Hive常用的sql整理,方便快速查找使用
1.创建Hive表
-- 创建ORC格式分区表
CREATE TABLE if not exists edw_applications.dws_test_table (
cid string,
event_code int,
event_date string,
house_id bigint,
house_project_id int,
event_interval int,
event_weight_score double,
interval_decay_factor double,
event_score double,
event_times bigint,
load_job_number string,
load_job_name string,
insert_timestamp timestamp,
) partitioned by (dt string)
row format delimited
fields terminated by '\001'
stored as ORC;
-- 创建复制表结构
create table edw_applications.dws_test_table_002 like edw_applications.dws_test_table;
-- 删除表
drop table if exists edw_applications.dws_test_table;
2.数据表导入导出
-- 将表数据导入到本地文件
insert overwrite local directory '/data/hadoop/test/dws_test_table' row format delimited fields terminated by '\001'
select * from edw_applications.dws_test_table;
-- 将hdfs上的文件导入hive表
load data inpath '/src/dws_test_table/*' into table dws_test_table; -- hdfs路径,移动文件
-- 将本地文件导入hive表
load data local inpath '/home/xubc/dws_test_table/*' into table dws_test_table; -- 本地路径
3.分区操作
-- 添加分区
alter table edw_applications.dws_test_table add if not exists partition(dt = '${dt}');
-- 删除分区
alter table edw_applications.dws_test_table drop if exists partition(dt = '${dt}');
-- 清空分区数据
truncate table edw_applications.dws_test_table partition(dt = '${dt}');
-- 插入数据
insert overwrite table edw_applications.dws_test_table partition(dt = '${dt}')
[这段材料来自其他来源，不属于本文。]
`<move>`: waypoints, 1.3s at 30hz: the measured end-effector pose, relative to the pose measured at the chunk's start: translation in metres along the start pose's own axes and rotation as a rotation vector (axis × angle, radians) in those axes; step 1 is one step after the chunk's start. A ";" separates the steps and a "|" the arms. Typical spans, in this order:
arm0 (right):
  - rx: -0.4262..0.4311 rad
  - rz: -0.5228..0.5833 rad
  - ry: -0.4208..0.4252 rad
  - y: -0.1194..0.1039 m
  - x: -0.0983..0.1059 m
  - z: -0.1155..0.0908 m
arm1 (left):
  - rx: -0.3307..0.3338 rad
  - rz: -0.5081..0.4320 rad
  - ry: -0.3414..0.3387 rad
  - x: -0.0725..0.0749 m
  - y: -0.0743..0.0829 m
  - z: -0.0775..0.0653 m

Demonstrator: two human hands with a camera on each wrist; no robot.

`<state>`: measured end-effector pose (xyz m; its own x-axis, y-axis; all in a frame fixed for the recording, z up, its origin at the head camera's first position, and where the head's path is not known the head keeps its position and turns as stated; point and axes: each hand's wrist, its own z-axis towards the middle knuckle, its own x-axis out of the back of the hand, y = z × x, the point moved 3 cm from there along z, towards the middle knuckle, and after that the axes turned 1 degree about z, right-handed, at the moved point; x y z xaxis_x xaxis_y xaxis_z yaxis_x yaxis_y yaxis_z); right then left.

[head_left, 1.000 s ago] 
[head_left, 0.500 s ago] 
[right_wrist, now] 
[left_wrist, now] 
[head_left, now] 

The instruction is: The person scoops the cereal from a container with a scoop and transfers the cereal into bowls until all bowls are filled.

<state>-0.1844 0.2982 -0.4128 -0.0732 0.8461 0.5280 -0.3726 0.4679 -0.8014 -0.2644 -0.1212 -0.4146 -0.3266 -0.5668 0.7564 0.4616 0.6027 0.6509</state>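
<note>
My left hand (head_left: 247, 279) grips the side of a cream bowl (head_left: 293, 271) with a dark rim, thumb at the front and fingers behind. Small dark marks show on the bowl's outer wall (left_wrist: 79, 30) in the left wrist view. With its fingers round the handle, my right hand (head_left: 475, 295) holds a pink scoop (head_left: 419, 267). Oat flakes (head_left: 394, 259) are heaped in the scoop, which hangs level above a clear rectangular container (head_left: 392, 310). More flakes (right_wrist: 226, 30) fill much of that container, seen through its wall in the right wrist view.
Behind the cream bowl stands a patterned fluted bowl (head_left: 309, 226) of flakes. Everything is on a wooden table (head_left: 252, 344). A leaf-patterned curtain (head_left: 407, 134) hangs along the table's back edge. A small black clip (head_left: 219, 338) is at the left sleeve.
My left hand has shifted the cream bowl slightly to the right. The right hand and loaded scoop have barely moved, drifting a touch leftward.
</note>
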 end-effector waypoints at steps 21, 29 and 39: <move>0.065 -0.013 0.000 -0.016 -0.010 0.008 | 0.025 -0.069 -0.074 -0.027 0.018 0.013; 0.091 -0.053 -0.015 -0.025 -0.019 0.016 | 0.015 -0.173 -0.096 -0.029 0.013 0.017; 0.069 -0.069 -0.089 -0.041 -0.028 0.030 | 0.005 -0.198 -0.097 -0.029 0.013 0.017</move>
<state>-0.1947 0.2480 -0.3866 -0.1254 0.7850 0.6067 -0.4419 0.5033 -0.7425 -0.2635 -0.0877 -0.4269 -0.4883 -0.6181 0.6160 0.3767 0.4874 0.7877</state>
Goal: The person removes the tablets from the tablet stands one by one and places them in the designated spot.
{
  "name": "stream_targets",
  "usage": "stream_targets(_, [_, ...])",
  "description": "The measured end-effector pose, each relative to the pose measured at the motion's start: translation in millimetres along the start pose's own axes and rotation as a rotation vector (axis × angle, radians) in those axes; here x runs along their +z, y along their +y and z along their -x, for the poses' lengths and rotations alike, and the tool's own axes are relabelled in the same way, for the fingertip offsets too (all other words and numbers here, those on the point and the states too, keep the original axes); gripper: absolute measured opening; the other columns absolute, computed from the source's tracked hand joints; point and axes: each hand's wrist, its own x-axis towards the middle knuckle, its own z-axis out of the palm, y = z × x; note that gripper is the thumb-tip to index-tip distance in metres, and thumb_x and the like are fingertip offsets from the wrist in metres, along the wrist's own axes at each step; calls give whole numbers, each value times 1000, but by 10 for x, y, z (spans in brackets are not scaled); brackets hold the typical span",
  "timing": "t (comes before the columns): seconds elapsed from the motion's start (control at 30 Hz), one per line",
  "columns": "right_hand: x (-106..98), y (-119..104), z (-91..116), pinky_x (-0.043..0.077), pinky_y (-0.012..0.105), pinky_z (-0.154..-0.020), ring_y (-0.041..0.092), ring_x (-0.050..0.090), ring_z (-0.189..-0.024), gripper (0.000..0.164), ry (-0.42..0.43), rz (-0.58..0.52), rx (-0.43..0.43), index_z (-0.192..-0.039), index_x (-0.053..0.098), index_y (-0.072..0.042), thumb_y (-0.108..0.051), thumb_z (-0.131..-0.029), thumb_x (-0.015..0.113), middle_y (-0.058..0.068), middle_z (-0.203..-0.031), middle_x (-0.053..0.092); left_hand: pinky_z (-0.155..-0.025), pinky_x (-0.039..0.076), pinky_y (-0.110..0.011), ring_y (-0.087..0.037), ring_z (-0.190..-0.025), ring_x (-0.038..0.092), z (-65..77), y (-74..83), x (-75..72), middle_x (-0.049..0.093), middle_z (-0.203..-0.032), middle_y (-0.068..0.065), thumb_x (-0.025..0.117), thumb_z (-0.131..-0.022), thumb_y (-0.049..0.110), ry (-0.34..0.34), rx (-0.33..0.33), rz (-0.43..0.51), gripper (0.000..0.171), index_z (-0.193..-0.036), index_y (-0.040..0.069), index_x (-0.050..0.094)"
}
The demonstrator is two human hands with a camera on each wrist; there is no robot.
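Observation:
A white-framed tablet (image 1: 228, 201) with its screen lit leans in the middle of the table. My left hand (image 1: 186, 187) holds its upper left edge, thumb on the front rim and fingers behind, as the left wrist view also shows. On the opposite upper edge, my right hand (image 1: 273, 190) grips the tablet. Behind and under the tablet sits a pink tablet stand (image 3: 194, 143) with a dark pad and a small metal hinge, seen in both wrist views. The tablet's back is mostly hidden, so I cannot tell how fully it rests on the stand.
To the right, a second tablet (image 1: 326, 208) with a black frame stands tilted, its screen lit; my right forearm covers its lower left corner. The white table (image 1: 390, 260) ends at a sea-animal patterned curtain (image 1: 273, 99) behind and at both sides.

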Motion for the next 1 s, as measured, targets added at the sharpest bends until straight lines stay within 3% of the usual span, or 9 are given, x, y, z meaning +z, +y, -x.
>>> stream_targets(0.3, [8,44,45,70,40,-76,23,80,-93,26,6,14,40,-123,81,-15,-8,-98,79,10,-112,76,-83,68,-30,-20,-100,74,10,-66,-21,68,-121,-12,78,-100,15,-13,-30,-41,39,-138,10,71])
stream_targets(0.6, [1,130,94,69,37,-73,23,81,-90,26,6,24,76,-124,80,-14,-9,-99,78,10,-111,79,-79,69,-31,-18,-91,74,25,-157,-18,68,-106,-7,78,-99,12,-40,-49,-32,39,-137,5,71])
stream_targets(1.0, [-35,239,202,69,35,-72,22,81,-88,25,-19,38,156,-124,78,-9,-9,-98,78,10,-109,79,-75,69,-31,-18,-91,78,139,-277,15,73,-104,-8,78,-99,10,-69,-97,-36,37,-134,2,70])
select * from edw_applications.dws_test_table_001; -- 覆盖分区
insert into edw_applications.dws_test_table partition(dt = '${dt}')
select * from edw_applications.dws_test_table_001; -- 追加插入
4.添加udf函数
add jar /home/xubc/hive-contrib-1.2.0.jar; -- 本地jar
add jar hdfs://localhost:8010/user/data_user/hive-contrib-1.2.0.jar; -- hdfs上文件jar
create temporary function row_sequence as 'org.apache.hadoop.hive.contrib.udf.UDFRowSequence';
create table edw_applications.tmp_dws_test_table_20161218_local as
select row_sequence() as id, t.* from edw_applications.dws_test_table t where dt= '20161218';
5. insert插入多条数据
-- 采用union all方式插入中文数据
insert into ic_edw_applications.ic_dim_edw_tag_init (tag_type,tag_name,data_source)
select 'room_tag', '1房', 'manual import' union all
select 'room_tag', '2房', 'manual import' union all
select 'room_tag', '3房', 'manual import' union all
select 'room_tag', '4房', 'manual import' union all
select 'room_tag', '5房', 'manual import' union all
select 'room_tag', '6房', 'manual import' ;
-- insert values方式插入非中文不易出现乱码
insert into ic_edw_applications.ic_dim_edw_tag_init (tag_type,tag_name,data_source)
values
('room_tag', '1房', 'manual import'),
('room_tag', '2房', 'manual import'),
('room_tag', '3房', 'manual import'),
('room_tag', '4房', 'manual import'),
('room_tag', '5房', 'manual import'),
('room_tag', '6房', 'manual import') ;
insert overwrite table up.dim_event_code
SELECT a.*
FROM
(SELECT STACK( 4,
1, '浏览', 10001, '详情_PV', '文章浏览', '', 0.1, 4, 1, current_timestamp,
1, '浏览', 10002, '详情_下方点赞', '文章点赞', '', 0.8, 4, 1, current_timestamp,
1, '浏览', 10003, '详情_分享成功', '文章分享', '', 1.0, 4, 1, current_timestamp,
1, '浏览', 10004, 'H5分享按钮', '文章分享', '', 1.0, 4, 1, current_timestamp
)
) a;